Blessed with a prodigious memory, a mellifluous voice, a graceful carriage, and an imaginative capacity to project into an extraordinary range of different personae, Rehan prospered because of an intuitive standard of artistry that she followed rigorously. She benefited by being taken in hand by Daly, the greatest shaper of dramatic talent in 19th-century America, who accustomed her to an ensemble style of acting that depended upon a close attention and attunement to words and actions of fellow performers. Though she played in Shakespearean classics, modern drawing room comedies, costume dramas, and melodramas, she was never blamed by critics for the failure of any play (and some of Daly's offerings did not succeed) during the entire course of her career.
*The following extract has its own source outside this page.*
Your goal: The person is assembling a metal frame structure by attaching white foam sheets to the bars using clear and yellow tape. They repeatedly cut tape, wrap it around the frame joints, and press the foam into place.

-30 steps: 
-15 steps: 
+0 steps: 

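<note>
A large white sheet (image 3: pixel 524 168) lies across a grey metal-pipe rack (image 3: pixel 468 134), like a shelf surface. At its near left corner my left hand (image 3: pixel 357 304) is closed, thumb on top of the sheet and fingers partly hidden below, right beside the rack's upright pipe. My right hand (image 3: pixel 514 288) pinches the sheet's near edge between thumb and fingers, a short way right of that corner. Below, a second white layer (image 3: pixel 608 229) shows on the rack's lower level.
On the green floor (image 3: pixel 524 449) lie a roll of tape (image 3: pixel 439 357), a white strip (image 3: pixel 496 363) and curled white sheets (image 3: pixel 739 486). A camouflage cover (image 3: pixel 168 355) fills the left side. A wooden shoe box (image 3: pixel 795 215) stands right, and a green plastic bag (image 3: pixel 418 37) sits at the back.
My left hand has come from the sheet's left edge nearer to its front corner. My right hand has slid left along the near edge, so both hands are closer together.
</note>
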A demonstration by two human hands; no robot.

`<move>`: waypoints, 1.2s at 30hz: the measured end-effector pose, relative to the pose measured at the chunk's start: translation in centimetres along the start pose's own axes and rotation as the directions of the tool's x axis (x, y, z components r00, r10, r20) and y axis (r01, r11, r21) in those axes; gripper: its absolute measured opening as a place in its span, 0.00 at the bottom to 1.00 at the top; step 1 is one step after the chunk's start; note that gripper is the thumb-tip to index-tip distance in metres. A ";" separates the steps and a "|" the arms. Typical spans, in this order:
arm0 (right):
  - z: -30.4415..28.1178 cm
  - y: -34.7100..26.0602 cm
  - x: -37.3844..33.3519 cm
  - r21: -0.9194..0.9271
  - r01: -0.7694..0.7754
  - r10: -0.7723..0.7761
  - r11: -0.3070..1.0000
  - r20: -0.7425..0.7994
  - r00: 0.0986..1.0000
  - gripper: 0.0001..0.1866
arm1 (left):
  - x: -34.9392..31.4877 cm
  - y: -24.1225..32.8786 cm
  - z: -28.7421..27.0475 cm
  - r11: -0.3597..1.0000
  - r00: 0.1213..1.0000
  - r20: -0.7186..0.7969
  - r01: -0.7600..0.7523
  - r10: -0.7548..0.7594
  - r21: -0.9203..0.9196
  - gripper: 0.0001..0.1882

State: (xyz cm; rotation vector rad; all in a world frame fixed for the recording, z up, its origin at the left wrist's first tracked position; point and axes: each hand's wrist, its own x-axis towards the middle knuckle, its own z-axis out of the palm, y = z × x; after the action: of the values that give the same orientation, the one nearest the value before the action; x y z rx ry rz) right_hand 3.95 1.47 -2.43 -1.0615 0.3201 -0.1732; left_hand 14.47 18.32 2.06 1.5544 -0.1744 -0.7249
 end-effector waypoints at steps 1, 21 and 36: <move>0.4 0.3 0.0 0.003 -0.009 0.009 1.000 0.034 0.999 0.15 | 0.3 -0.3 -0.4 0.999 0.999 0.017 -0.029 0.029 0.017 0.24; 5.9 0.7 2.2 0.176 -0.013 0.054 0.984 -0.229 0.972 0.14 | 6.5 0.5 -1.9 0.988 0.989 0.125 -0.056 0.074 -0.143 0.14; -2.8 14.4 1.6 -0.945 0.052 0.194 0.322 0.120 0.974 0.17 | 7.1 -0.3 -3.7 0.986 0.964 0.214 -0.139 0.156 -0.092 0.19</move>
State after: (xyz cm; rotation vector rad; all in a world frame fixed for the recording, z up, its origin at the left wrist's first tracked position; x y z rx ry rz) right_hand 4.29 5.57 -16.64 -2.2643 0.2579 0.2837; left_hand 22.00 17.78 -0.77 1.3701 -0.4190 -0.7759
Born in Limerick, Ireland, and brought to America as a child, she entered onto a stage career with her two sisters as the "Misses O'Neill." While a teenager she married actor George Doud Byron and debuted in company's production of "Across the Continent." She received her first tutelage as an actress under Mrs. John Drew in Philadelphia in 1873. From 1873 until her engagement by Daly in 1879 she led a peripatetic life, migrating from company to company, city to city - Philadelphia to Louisville to Albany to New York City.
When Daly witnessed her perform in 1878 he saw two things: an ingenue with unfinished technique and a lack of awareness of the entire stage, and more importantly, a performer who had a rare ability to elicit the care of her audiences. Daly with characteristic boldness informed her that she had the makings of a supreme artist and informed her how her genius might find a proper scope in his company.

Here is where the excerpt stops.